Use data from Kaggle's Telco Customer Churn. https://www.kaggle.com/blastchar/telco-customer-churn This is data about the customers of the telephone company, and is a binary classification problem with the objective variable being whether or not to cancel. Each row represents a customer, and each column contains the customer's attributes. Each column is as follows. (Google translate kaggle column description)

customerID: Customer ID
gender: Whether the customer is male or female
SeniorCitizen: Whether the customer is elderly (1, 0)
Partner: Whether the customer has a partner (yes, no)

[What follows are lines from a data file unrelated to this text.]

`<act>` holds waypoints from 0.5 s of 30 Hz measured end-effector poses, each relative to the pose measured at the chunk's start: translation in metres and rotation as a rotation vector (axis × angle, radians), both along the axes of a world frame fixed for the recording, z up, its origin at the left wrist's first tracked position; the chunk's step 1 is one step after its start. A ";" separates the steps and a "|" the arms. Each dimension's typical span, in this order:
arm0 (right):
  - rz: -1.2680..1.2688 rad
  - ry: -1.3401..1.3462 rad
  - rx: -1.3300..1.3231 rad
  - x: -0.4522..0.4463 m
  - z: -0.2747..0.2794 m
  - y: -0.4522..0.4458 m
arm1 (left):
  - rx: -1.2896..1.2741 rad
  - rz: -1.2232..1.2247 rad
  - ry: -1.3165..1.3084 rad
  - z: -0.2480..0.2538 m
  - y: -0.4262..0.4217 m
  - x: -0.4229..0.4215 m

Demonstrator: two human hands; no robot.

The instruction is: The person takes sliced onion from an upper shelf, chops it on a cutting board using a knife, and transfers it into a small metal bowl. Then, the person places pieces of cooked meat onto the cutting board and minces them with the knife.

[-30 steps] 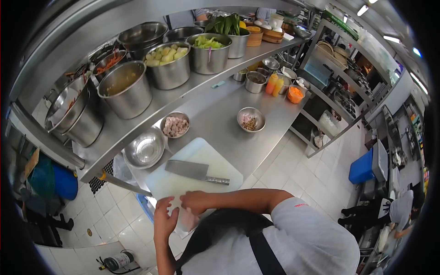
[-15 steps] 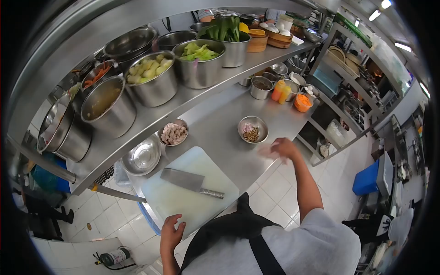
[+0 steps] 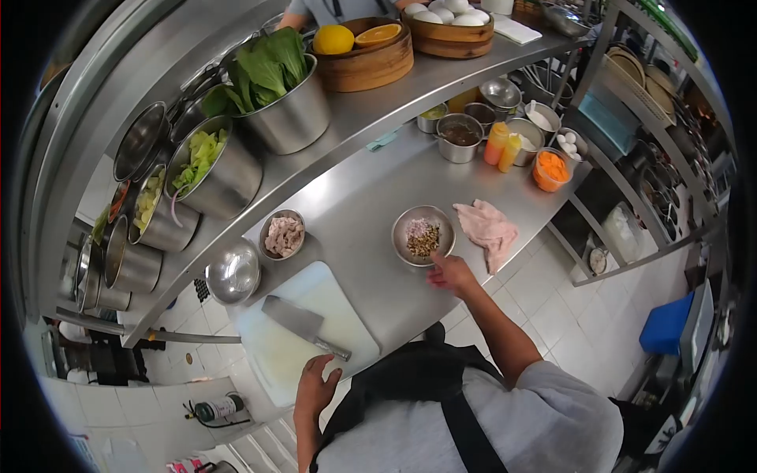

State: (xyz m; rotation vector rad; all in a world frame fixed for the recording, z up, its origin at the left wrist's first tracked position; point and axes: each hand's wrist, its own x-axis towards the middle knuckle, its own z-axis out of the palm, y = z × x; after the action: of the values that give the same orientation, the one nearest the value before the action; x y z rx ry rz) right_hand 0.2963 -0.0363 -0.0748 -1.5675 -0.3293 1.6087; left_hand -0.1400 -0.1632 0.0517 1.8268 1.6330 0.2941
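Observation:
My right hand (image 3: 453, 274) is at the near edge of a steel bowl (image 3: 401, 242), fingers stretched out and holding nothing. The bowl contains chopped pinkish-white pieces and chopped brown bits. Right of it, a crumpled pink cloth (image 3: 486, 229) lies on the steel counter. My left hand (image 3: 317, 384) hovers by the near right side of a white cutting board (image 3: 268, 370), its fingers apart and nothing in them. On the board rests a cleaver (image 3: 293, 318), its handle pointing towards me. Behind the board, a small bowl of pale meat pieces (image 3: 284, 236) stands beside a shiny steel bowl (image 3: 233, 272).
An overhead shelf (image 3: 347, 114) carries pots of greens and bamboo baskets (image 3: 363, 65) with oranges and eggs. Squeeze bottles (image 3: 497, 143), sauce pots and a tub of orange pieces (image 3: 551, 169) stand at the counter's far right. Another person's torso (image 3: 343, 9) shows behind the shelf.
My right hand, blurred with something pinkish before, has moved to the bowl. The pink cloth now lies on the counter. My view has turned right; my left hand stays near the board.

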 end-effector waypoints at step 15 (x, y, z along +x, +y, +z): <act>0.112 -0.338 0.265 0.096 0.018 0.055 | -0.080 0.044 -0.109 -0.020 0.021 0.027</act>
State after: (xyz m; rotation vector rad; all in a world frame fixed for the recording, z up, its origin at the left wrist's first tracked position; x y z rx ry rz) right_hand 0.3919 0.0191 -0.0566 -1.6307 -0.7915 1.3131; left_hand -0.1125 -0.1422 0.0321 1.6881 1.5880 0.3375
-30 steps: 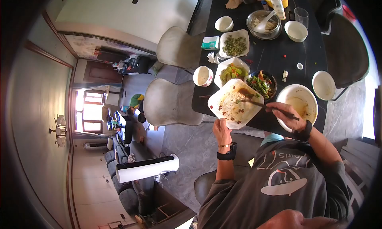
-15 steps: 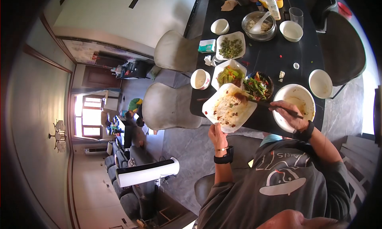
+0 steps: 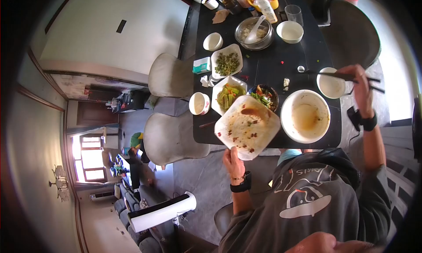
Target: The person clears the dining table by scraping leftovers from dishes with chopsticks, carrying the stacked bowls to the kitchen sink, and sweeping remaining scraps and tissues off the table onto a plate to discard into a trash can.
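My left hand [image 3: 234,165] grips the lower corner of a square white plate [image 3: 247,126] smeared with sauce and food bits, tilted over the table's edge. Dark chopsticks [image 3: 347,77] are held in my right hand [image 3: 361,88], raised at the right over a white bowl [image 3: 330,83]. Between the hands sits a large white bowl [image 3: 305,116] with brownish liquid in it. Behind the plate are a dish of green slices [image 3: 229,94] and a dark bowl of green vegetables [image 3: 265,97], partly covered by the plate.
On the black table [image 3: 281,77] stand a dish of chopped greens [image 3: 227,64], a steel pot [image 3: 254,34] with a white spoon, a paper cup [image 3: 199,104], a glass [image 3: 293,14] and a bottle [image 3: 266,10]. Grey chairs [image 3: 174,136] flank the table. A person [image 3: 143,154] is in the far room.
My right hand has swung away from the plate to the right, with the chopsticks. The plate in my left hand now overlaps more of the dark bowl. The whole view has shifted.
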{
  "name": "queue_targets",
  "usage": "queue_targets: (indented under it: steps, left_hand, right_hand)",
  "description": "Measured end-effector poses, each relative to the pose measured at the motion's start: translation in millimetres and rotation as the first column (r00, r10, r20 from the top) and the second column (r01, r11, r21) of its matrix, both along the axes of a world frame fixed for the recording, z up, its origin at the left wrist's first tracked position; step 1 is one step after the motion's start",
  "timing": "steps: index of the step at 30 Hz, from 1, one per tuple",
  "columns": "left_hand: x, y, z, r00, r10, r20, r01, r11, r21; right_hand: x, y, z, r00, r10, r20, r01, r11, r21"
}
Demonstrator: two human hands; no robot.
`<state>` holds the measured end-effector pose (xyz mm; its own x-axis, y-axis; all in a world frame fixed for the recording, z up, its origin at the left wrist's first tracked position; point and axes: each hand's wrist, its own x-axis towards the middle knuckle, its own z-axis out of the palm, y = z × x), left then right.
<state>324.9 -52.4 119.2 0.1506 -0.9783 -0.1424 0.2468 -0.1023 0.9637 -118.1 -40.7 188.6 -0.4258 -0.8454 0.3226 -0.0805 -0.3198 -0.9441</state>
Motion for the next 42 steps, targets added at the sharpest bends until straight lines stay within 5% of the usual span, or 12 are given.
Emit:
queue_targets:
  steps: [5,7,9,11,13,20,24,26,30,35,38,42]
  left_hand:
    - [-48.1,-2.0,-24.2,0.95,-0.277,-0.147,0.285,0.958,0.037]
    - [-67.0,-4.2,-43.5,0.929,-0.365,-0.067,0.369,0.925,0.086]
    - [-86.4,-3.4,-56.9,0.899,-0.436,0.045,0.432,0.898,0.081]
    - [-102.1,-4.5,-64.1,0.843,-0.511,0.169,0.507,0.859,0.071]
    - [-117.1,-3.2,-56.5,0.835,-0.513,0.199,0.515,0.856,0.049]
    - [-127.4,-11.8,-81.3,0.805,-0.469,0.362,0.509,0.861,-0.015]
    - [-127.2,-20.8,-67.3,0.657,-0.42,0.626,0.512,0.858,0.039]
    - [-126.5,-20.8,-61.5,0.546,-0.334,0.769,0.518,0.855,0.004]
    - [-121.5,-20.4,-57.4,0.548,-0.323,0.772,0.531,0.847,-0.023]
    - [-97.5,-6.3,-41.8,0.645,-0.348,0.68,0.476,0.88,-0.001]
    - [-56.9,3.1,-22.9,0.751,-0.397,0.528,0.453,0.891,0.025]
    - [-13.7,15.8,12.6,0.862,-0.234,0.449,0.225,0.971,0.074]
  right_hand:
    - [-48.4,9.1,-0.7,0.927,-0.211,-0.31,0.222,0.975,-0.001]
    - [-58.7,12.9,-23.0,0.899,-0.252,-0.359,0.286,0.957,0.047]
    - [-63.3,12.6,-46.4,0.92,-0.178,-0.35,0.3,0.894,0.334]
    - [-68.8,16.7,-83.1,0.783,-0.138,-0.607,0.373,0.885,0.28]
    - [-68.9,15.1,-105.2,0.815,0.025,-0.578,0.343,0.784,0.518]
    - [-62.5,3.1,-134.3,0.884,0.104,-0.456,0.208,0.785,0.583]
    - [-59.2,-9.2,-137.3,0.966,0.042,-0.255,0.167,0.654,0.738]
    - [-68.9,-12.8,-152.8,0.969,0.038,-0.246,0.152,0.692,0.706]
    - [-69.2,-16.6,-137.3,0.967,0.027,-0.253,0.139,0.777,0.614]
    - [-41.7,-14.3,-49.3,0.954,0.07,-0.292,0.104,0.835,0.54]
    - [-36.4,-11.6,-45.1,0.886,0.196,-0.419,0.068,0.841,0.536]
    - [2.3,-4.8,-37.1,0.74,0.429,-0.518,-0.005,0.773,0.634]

Dependents: Whether the customer has dependents (yes, no)
tenure: The number of months the customer has stayed at the company
PhoneService: Whether you are using the telephone service (yes, no)

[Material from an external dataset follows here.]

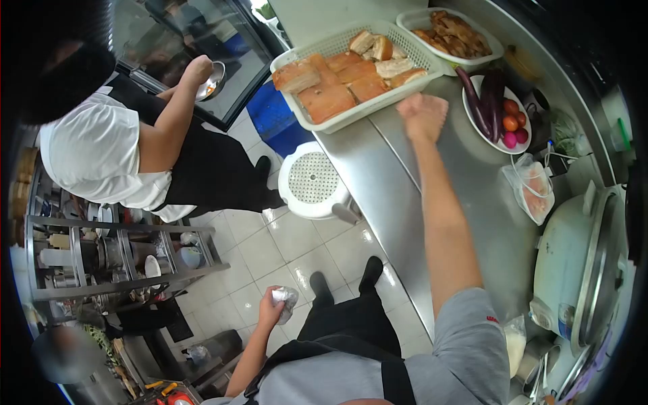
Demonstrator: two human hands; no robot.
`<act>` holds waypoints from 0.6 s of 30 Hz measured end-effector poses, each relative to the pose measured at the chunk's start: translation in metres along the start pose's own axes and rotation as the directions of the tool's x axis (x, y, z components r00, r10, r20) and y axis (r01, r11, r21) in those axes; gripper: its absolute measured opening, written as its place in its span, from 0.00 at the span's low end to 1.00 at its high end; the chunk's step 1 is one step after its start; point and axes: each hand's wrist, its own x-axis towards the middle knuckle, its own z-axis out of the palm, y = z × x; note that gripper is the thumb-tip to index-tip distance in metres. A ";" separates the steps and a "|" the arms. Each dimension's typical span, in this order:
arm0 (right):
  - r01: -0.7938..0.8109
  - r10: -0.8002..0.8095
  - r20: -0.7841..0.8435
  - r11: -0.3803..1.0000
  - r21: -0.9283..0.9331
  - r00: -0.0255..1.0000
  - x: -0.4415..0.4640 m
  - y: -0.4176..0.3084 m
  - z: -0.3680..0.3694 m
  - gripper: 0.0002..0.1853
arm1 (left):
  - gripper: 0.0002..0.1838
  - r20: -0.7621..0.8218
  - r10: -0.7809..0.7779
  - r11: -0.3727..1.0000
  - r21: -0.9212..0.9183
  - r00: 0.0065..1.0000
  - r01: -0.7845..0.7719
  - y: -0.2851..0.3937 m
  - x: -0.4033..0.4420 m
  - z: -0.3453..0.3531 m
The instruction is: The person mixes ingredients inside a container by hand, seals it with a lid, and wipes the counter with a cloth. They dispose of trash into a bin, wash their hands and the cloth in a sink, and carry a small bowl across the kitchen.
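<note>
At the near edge of the white basket [374,111], my right hand [424,116] is closed over the steel counter [466,223]. Its fingers are blurred, and I cannot make out what they hold, if anything. Large pieces of browned meat [327,102] fill the basket. Low on the left, my left hand [271,309] is wrapped round a shiny, silvery crumpled bundle [286,302] above the tiled floor. The contents of this bundle are hidden.
A person [115,145] at the left holds a metal bowl [211,82] near a glass door. On the counter are a meat tray [503,50], an oval plate [501,140] of eggplants and tomatoes, and a plastic bag [534,192]. A white perforated stool [312,177] stands beside it.
</note>
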 end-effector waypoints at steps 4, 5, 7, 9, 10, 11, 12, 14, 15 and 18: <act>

MultipleLines: Whether the customer has multiple lines (yes, no, no phone service)
InternetService: Customer's Internet Service Provider (DSL, Fiber Optic, No)
OnlineSecurity: Whether you have online security (yes, no, no internet service)
OnlineBackup: Whether you have an online backup (yes, no, no internet service)
DeviceProtection: Whether you are protecting your device (yes, no, no internet service)
TechSupport: Whether you have technical support (yes, no, no internet service)
StreamingTV: Whether you have a streaming TV (yes, no, no internet service)
StreamingMovies: Whether the customer has streaming movies (yes, no, no internet service)
Contract: Customer's contract period (monthly, 1 year, 2 years)
PaperlessBilling: Whether you are making a paperless bill (yes, no)
PaymentMethod: Customer payment method (electronic check, mail check, bank transfer (automatic), credit card (automatic))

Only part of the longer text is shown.